A Espanha aparece como favorita nas principais projeções antes da decisão. O modelo estatístico da Opta calculou aproximadamente 45% de possibilidade de vitória espanhola no tempo normal, contra 26% da Argentina. As cotações das casas de apostas também apontavam vantagem da equipe europeia para levantar a taça.

Há razões objetivas para isso. A Espanha sofreu apenas um gol, controlou melhor os adversários e apresentou maior regularidade. Além disso, possui jogadores capazes de manter a posse da bola mesmo sob pressão, o que pode diminuir o tempo disponível para Messi criar jogadas.

Mas a diferença está longe de ser grande. A Argentina tem o melhor ataque do Mundial, conta com jogadores acostumados a finais e venceu as últimas 14 partidas que disputou. Também possui uma característica difícil de medir: a capacidade de transformar jogos equilibrados em vitórias, mesmo sem dominar completamente o adversário.

A Espanha parece mais preparada para controlar a final. A Argentina, porém, parece mais acostumada a sobreviver ao descontrole.

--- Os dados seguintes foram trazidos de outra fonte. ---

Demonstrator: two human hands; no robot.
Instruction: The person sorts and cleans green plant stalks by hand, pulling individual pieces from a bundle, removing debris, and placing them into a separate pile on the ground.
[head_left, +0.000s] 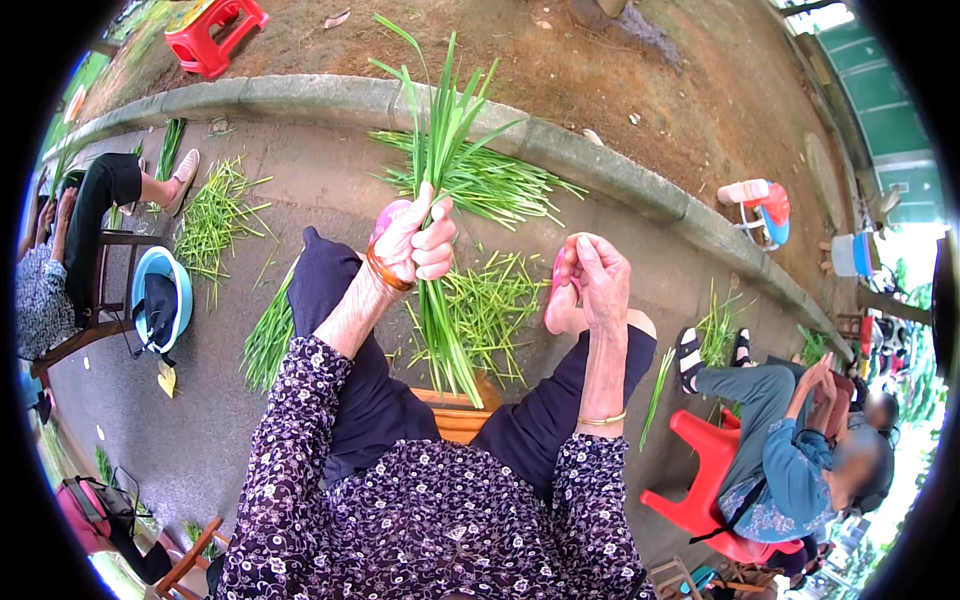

É justamente esse contraste que deixa a decisão aberta. A organização espanhola contra a intensidade argentina. A melhor defesa do Mundial diante do ataque que mais marcou. E, no centro de tudo, o encontro simbólico entre Lamine Yamal, uma das grandes novidades do futebol, e Lionel Messi, que pode disputar sua última partida em uma Copa do Mundo.